EXERCISE OBJECTIVE: Reproduce the entire listing exactly as written, apart from its pictures.

····················

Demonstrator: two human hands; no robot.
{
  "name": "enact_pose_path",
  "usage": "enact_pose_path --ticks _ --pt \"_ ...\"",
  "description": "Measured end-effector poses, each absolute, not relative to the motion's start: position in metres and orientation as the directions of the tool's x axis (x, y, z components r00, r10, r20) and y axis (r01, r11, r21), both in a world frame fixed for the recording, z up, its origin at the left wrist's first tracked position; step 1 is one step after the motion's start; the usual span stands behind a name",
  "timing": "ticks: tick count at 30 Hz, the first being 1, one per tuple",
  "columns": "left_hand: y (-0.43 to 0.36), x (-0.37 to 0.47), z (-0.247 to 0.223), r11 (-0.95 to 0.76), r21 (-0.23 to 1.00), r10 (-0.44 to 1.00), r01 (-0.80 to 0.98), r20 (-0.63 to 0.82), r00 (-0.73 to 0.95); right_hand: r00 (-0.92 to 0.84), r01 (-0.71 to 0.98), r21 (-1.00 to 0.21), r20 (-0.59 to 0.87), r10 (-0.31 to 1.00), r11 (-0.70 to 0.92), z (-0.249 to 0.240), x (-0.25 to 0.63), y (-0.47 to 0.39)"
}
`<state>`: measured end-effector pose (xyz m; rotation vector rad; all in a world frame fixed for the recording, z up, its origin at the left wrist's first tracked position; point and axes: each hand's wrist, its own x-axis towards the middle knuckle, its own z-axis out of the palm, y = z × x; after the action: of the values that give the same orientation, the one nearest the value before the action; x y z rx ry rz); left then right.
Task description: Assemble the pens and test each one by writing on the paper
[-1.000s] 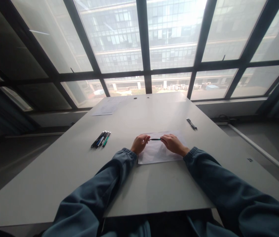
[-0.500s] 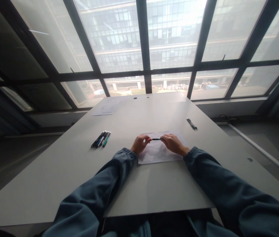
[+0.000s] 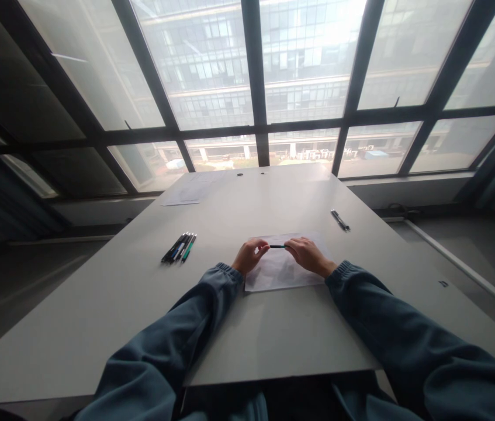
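A dark pen with a green part (image 3: 277,246) is held level between both hands, above a sheet of paper (image 3: 284,275) on the white table. My left hand (image 3: 251,255) pinches its left end, and my right hand (image 3: 307,255) grips its right end. The fingers cover both tips of the pen. Left of the hands lies a row of several pens (image 3: 179,248), dark ones with a green one at the right side.
Another pen or pair of pens (image 3: 340,220) rests at the right on the table (image 3: 142,327). Papers (image 3: 186,190) lie at the far left corner. A small dark mark or object (image 3: 443,283) is near the right edge. Windows stand behind the table.
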<state>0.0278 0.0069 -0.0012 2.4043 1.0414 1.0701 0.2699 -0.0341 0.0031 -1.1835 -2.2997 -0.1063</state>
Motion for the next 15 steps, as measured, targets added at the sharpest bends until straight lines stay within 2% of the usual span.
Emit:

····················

TASK ANSWER:
Demonstrator: two human hands; no robot.
{
  "name": "enact_pose_path",
  "usage": "enact_pose_path --ticks _ --pt \"_ ...\"",
  "description": "Measured end-effector poses, each absolute, not relative to the motion's start: position in metres and orientation as the directions of the tool's x axis (x, y, z components r00, r10, r20) and y axis (r01, r11, r21), both in a world frame fixed for the recording, z up, its origin at the left wrist's first tracked position; step 1 is one step after the motion's start; the usual span stands behind a name",
  "timing": "ticks: tick count at 30 Hz, the first being 1, one per tuple",
  "columns": "left_hand: y (-0.43 to 0.36), x (-0.37 to 0.47), z (-0.247 to 0.223), r11 (-0.95 to 0.76), r21 (-0.23 to 1.00), r10 (-0.44 to 1.00), r01 (-0.80 to 0.98), r20 (-0.63 to 0.82), r00 (-0.73 to 0.95); right_hand: r00 (-0.92 to 0.84), r01 (-0.71 to 0.98), r21 (-1.00 to 0.21), r20 (-0.59 to 0.87), r10 (-0.31 to 1.00), r11 (-0.70 to 0.92), z (-0.249 to 0.240), x (-0.25 to 0.63), y (-0.47 to 0.39)"
}
`<state>`: measured end-effector pose (xyz m; rotation vector rad; all in a world frame fixed for the recording, z up, its origin at the left wrist's first tracked position; point and axes: each hand's wrist, its own x-axis towards the middle knuckle, its own z-axis out of the palm, y = z × x; after the action: of the values that give the same orientation, the one nearest the value before the action; x y z rx ry rz); left then right.
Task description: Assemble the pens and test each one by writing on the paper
[-1.000s] 
[-0.500s] 
[+0.000s] 
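A dark pen with a green part (image 3: 277,246) is held level between both hands, above a sheet of paper (image 3: 284,275) on the white table. My left hand (image 3: 251,255) pinches its left end, and my right hand (image 3: 307,255) grips its right end. The fingers cover both tips of the pen. Left of the hands lies a row of several pens (image 3: 179,248), dark ones with a green one at the right side.
Another pen or pair of pens (image 3: 340,220) rests at the right on the table (image 3: 142,327). Papers (image 3: 186,190) lie at the far left corner. A small dark mark or object (image 3: 443,283) is near the right edge. Windows stand behind the table.
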<state>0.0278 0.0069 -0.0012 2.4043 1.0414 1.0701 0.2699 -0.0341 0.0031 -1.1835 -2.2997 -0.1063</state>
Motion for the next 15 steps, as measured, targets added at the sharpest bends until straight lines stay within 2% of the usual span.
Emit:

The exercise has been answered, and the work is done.